# Problem statement
The data below holds a line containing "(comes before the" and a line containing "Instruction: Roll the"; please quote exactly those two lines and every line between them, and nothing else.
******************************
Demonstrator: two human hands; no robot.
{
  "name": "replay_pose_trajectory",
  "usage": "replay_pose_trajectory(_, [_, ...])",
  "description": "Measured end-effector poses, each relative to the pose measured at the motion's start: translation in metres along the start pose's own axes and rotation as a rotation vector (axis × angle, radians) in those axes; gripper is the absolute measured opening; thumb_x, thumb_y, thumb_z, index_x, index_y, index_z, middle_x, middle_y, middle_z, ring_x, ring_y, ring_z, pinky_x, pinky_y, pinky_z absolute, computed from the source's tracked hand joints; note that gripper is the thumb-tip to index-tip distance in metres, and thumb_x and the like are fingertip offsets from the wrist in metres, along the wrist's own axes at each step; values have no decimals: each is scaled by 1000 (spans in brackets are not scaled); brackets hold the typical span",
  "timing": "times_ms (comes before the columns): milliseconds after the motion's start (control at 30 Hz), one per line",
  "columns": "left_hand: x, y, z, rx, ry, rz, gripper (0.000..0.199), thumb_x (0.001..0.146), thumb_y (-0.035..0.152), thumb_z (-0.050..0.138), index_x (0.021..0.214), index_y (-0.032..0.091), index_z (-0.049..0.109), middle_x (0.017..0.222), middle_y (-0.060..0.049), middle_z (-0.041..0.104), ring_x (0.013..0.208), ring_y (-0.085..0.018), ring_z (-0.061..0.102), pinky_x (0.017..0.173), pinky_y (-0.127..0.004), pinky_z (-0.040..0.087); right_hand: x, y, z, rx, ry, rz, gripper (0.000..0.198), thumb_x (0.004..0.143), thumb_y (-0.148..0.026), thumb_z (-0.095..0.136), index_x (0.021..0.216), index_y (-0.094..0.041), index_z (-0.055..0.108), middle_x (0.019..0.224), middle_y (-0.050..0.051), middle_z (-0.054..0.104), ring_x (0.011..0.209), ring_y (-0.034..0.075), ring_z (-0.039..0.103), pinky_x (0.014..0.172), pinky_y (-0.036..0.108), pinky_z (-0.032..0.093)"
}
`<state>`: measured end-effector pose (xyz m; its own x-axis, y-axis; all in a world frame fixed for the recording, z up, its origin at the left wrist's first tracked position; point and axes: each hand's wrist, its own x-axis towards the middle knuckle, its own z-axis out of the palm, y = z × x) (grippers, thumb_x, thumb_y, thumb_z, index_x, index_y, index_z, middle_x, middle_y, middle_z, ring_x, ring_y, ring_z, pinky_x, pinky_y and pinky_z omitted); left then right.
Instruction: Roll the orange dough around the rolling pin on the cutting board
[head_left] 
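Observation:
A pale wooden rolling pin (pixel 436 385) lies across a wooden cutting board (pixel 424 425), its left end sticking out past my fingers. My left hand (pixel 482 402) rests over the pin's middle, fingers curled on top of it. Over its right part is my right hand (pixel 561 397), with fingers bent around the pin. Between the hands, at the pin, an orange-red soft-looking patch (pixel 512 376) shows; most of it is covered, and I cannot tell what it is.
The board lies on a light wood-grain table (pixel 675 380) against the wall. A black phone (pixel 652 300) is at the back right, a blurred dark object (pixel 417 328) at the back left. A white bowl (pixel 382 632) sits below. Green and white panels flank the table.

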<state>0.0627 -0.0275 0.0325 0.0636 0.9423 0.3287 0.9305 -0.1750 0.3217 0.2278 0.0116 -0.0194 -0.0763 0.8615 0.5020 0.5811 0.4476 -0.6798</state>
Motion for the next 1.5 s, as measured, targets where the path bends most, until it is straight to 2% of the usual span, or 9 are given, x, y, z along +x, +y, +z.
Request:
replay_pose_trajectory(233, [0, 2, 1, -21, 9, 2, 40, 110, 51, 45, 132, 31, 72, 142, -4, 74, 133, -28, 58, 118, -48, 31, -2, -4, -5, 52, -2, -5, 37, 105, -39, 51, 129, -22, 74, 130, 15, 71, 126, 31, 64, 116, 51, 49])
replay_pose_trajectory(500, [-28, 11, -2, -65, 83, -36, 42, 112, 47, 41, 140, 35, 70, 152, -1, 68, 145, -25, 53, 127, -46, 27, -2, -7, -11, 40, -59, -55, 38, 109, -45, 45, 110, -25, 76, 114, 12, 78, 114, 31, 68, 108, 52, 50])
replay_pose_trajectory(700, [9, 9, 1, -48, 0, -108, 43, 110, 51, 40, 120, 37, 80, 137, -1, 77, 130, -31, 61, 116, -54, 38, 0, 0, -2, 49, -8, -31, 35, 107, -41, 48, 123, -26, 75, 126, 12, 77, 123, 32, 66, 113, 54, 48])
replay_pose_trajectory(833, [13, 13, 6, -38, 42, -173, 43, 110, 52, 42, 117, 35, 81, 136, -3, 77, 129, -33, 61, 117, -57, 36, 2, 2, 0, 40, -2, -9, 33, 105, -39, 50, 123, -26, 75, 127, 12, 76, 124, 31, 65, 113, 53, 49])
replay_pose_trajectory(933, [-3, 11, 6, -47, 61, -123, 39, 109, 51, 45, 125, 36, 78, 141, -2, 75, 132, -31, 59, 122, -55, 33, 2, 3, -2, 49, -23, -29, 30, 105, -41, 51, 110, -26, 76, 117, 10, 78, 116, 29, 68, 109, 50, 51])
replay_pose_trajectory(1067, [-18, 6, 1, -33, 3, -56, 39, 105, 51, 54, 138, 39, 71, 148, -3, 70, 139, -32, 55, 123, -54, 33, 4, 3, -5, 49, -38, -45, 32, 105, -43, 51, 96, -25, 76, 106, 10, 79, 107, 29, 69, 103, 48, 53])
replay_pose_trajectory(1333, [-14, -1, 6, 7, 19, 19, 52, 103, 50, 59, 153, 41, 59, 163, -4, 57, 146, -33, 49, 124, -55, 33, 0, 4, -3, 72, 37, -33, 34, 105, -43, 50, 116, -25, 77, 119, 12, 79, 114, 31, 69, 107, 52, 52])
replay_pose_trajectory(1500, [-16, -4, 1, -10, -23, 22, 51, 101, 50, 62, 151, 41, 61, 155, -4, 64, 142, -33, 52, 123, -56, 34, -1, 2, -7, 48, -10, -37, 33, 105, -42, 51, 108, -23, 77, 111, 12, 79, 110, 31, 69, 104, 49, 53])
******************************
# Finished task
  "timing": "times_ms (comes before the columns): milliseconds after the motion's start (control at 30 Hz), one per line",
  "columns": "left_hand: x, y, z, rx, ry, rz, gripper (0.000..0.199), thumb_x (0.001..0.146), thumb_y (-0.035..0.152), thumb_z (-0.050..0.138), index_x (0.021..0.214), index_y (-0.032..0.091), index_z (-0.049..0.109), middle_x (0.017..0.222), middle_y (-0.060..0.049), middle_z (-0.041..0.104), ring_x (0.013..0.208), ring_y (-0.085..0.018), ring_z (-0.061..0.102), pinky_x (0.017..0.173), pinky_y (-0.127..0.004), pinky_z (-0.040..0.087); right_hand: x, y, z, rx, ry, rz, gripper (0.000..0.198), thumb_x (0.004..0.143), thumb_y (-0.148..0.026), thumb_z (-0.095..0.136), index_x (0.021..0.216), index_y (-0.094..0.041), index_z (-0.055..0.108), middle_x (0.019..0.224), middle_y (-0.050..0.051), middle_z (-0.054..0.104), ring_x (0.011..0.209), ring_y (-0.034..0.075), ring_z (-0.039..0.103), pinky_x (0.014..0.172), pinky_y (-0.036..0.108), pinky_z (-0.032..0.093)"
}
`<state>`: measured end-effector pose (xyz m; its own x-axis, y-axis; all in a world frame fixed for the recording, z up, its origin at the left wrist's first tracked position; point and axes: each hand's wrist, its own x-axis towards the middle knuckle, its own z-axis out of the palm, y = z × x) (grippers, thumb_x, thumb_y, thumb_z, index_x, index_y, index_z, middle_x, middle_y, middle_z, ring_x, ring_y, ring_z, pinky_x, pinky_y and pinky_z omitted); left then right.
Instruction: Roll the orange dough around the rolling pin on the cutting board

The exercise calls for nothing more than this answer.